**The task**
Can you transcribe the data exactly? Leave the pictures out.

:::

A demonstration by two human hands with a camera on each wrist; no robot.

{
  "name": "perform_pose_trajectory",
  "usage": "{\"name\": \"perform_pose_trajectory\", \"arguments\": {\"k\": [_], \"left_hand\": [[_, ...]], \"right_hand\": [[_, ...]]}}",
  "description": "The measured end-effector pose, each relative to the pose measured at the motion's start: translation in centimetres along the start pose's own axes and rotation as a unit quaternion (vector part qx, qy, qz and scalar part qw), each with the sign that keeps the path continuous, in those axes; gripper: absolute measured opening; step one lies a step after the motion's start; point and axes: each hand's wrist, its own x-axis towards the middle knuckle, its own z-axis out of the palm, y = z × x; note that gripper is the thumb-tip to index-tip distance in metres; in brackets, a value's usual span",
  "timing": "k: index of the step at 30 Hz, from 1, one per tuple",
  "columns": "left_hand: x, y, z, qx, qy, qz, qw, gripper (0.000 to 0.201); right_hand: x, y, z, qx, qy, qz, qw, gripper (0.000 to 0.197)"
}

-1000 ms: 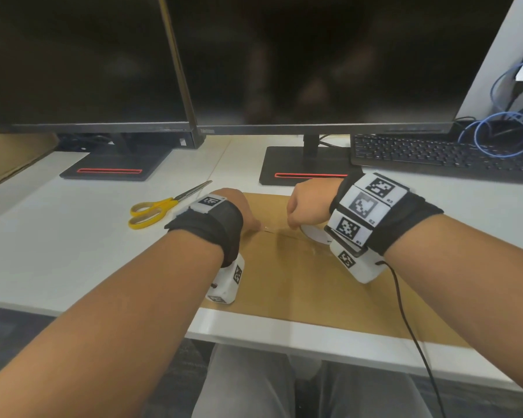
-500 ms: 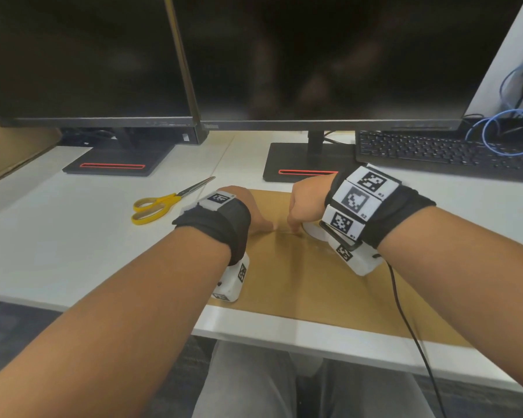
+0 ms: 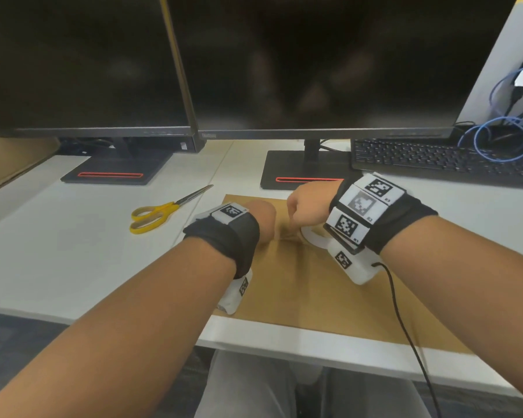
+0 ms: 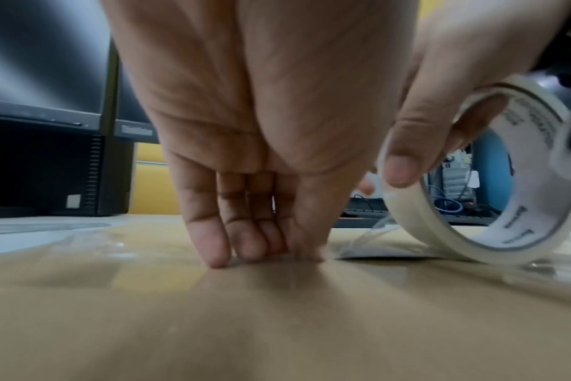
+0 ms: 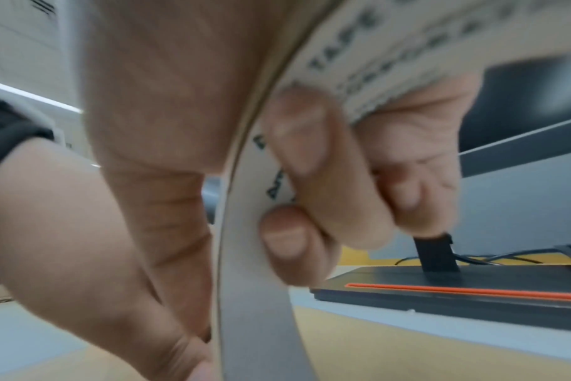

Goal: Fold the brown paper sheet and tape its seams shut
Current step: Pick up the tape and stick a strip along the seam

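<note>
Lying flat near the front edge of the white counter point(image 3: 58, 260), the folded brown paper sheet point(image 3: 299, 285) is pinned by the left hand point(image 4: 254, 159), whose straight fingers point(image 4: 245, 239) press down together on clear tape already laid along a seam. Just beside it, the right hand point(image 3: 310, 203) is curled round the white roll of clear tape point(image 4: 493, 185), with fingers hooked through its core and a short length of film stretched from the roll down to the paper. Taping appears to be under way, with the strip not yet cut. Yellow-handled scissors point(image 3: 160, 211) lie apart to the left, toward the counter's back edge. Trouble is judged most likely from the stretched film: if the roll is pulled at an angle, the strip may be laid crooked or wrinkled; if the left-hand pressure is eased too soon, the stuck end may be lifted and the thin paper torn or dragged.
</note>
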Motion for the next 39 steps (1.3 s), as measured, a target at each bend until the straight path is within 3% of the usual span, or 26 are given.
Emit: {"name": "perform_pose_trajectory", "arguments": {"k": [3, 10, 18, 23, 30, 39], "left_hand": [[-0.3, -0.6, 0.0, -0.034, 0.004, 0.017, 0.999, 0.033], [-1.0, 0.2, -0.7, -0.059, -0.018, 0.031, 0.998, 0.049], [0.3, -0.3, 0.5, -0.054, -0.008, 0.006, 0.998, 0.058], [0.6, -0.5, 0.7, -0.058, -0.005, 0.001, 0.998, 0.057], [0.9, -0.4, 0.8, -0.101, -0.003, -0.018, 0.995, 0.046], [0.7, 1.0, 0.7, -0.082, -0.012, -0.028, 0.996, 0.054]], "right_hand": [[-1.0, 1.0, -0.1, 0.064, 0.067, -0.025, 0.995, 0.016], [-2.0, 1.8, -0.5, 0.146, 0.078, -0.018, 0.986, 0.021], [-1.7, 2.1, 0.3, 0.153, 0.055, -0.019, 0.987, 0.024], [-1.8, 2.2, 0.5, 0.06, 0.027, 0.024, 0.998, 0.033], [-1.6, 2.3, 0.5, 0.061, 0.018, 0.032, 0.997, 0.038], [-1.9, 2.8, 0.6, 0.087, 0.038, 0.012, 0.995, 0.03]]}}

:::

**Problem solution**
A demonstration by two human hands with a camera on each wrist; no robot.

{
  "name": "perform_pose_trajectory",
  "usage": "{\"name\": \"perform_pose_trajectory\", \"arguments\": {\"k\": [_], \"left_hand\": [[_, ...]], \"right_hand\": [[_, ...]]}}",
  "description": "The measured end-effector pose, each relative to the pose measured at the motion's start: translation in centimetres along the start pose's own axes and rotation as a unit quaternion (vector part qx, qy, qz and scalar part qw), each with the sign that keeps the path continuous, in those axes; gripper: absolute measured opening; step one lies a step after the motion's start; point and axes: each hand's wrist, its own x-axis towards the middle knuckle, its own z-axis out of the palm, y = z × x; note that gripper is the thumb-tip to index-tip distance in metres; in brackets, a value's usual span",
  "timing": "k: index of the step at 30 Hz, from 1, one per tuple",
  "columns": "left_hand: x, y, z, qx, qy, qz, qw, gripper (0.000 to 0.201); right_hand: x, y, z, qx, qy, qz, qw, gripper (0.000 to 0.197)"
}

-1000 ms: 
-500 ms: 
+0 ms: 
+0 ms: 
+0 ms: 

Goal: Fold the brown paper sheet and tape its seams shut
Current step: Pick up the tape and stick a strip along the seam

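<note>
Lying flat near the front edge of the white counter point(image 3: 58, 260), the folded brown paper sheet point(image 3: 299, 285) is pinned by the left hand point(image 4: 254, 159), whose straight fingers point(image 4: 245, 239) press down together on clear tape already laid along a seam. Just beside it, the right hand point(image 3: 310, 203) is curled round the white roll of clear tape point(image 4: 493, 185), with fingers hooked through its core and a short length of film stretched from the roll down to the paper. Taping appears to be under way, with the strip not yet cut. Yellow-handled scissors point(image 3: 160, 211) lie apart to the left, toward the counter's back edge. Trouble is judged most likely from the stretched film: if the roll is pulled at an angle, the strip may be laid crooked or wrinkled; if the left-hand pressure is eased too soon, the stuck end may be lifted and the thin paper torn or dragged.
</note>
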Motion for the next 39 steps (1.3 s), as measured, a target at each bend until the straight path is within 3% of the usual span, or 26 are given.
Emit: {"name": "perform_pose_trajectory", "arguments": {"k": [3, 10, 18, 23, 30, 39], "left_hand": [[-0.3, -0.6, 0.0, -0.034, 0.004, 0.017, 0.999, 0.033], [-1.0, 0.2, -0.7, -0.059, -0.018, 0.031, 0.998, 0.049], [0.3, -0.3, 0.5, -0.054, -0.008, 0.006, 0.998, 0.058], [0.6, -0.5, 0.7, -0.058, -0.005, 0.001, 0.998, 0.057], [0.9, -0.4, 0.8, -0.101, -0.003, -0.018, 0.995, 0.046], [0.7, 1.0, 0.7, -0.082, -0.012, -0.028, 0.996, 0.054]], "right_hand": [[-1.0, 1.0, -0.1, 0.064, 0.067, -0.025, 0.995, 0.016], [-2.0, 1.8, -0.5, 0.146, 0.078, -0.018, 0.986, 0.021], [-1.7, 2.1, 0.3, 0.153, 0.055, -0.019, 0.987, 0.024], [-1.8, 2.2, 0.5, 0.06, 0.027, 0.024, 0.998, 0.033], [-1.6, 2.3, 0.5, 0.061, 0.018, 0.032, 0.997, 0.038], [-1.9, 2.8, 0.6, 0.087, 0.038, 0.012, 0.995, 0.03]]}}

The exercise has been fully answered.